The class signifiers of a wax jacket are All Over The Place in the UK. But then again, my own class background is as well. I’ve never worn an actual Barbour, because the label’s never been worth the extra cost, but that’s the traditional huntin-fishin-shootin-drinkin-classes’ wear — and in recent years, it’s also gained quite the reputation for wear by the kind of flash working class that get smeared as chavs, neds, schemies, or scallies. This kind of trickle-down fashion, where the brand’s customer base doesn’t fit well with its self-image, is wonderful to watch.

When I was eighteen or so, I wrote a poem entitled ‘Ode to the Poet’s Wax Jacket’ which has thankfully been lost to the mists of time, or at least if I ever find it again it certainly will be. When you’re growing up in rural Wales and spending a lot of time around animals, you quickly get really thankful for something that will keep rain, wind, hay, manure, and all the other annoyances away from your clothes and skin, and which has plenty of pockets for all the little necessities of life like warm gloves, polo mints, hoofpicks, baler twine, notebooks, biscuits, and interesting stones.

The first three coats I had, I had to replace when the waxed cotton itself ripped —most recently, on a roadtrip north. A bramble bush near Hexham finally did for the coat, and a shop in Callander gave me the one I’ve had for the last ten years. The broad-brimmed hat I got in Mallaig to go with it has since been replaced, but the coat’s still going strong… on the outside, at least.

I’ve been watching a lot of sewing and costumery on the youtube recently, and I started thinking: I’ve been walking around with holes in the lining of my coat for months. I can actually do something about that. It may not be structurally important, but it will make me feel better, and repairing My Own Actual Clothes is both much easier than it sounds, and doesn’t have to be perfect to work perfectly. So I cued up some Bernadette Banner videos, and set to work. (Bernadette, if you ever read this — huge fan, my dodgy stitching is all my own fault, one day I really will make something from scratch, promise!)

The ripped and fraying polycotton lining is definitely something I can work with. So I had a look in the fabric stash — lots of basics, but nothing fancy, and if I’m putting a patch into my coat lining I definitely want fancy. Then I remembered that I have a whole load of primed cotton canvas. So we can go just as fancy as we like, with about half an hour’s work and some acrylic paint. This was a really good excuse to try out something new, too — I recently discovered that Liquitex, one of my favourite paint brands, offer their thinner formulation paint in marker form. So that’s what I used to draw this tree, over a green background. (The colour’s sold as “pale olive green”, but I’m not at all sure that’s how I’d describe it. It’s more… slightly trodden spring grass.)

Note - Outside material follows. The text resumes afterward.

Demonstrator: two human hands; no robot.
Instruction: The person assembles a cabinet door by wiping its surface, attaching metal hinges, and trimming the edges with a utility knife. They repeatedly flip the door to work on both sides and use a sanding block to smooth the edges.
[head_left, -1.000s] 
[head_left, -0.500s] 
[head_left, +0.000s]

Whilst I may be optimistic, I’m not going to try hand-stitching heavy canvas with three layers of acrylic paint without pre-piercing stitching holes, so out comes the awl I got when I was teaching myself bookbinding. I didn’t account for the slipperiness of the canvas, though, so the ruler-straight line of holes every 5mm apart… isn’t. It’s close enough for something only I’m ever going to see, though, and next time I’m doing this I’ll know how to make it work even better. Since the remaining fabric is so soft and light, it was easy to stitch right-side-to-right-side so that when everything’s turned back properly it hides the seams. (Running stitch, with a backstitch every half-dozen stitches or so on the forward edge for a bit of extra strength. The canvas is strong and smooth enough that nothing will catch on it enough to pull that hard, so it doesn’t need the strength a full back stitch would give. I used linen bookbinding thread for strength, since the edges of the canvas would not be at all good for ordinary sewing thread.)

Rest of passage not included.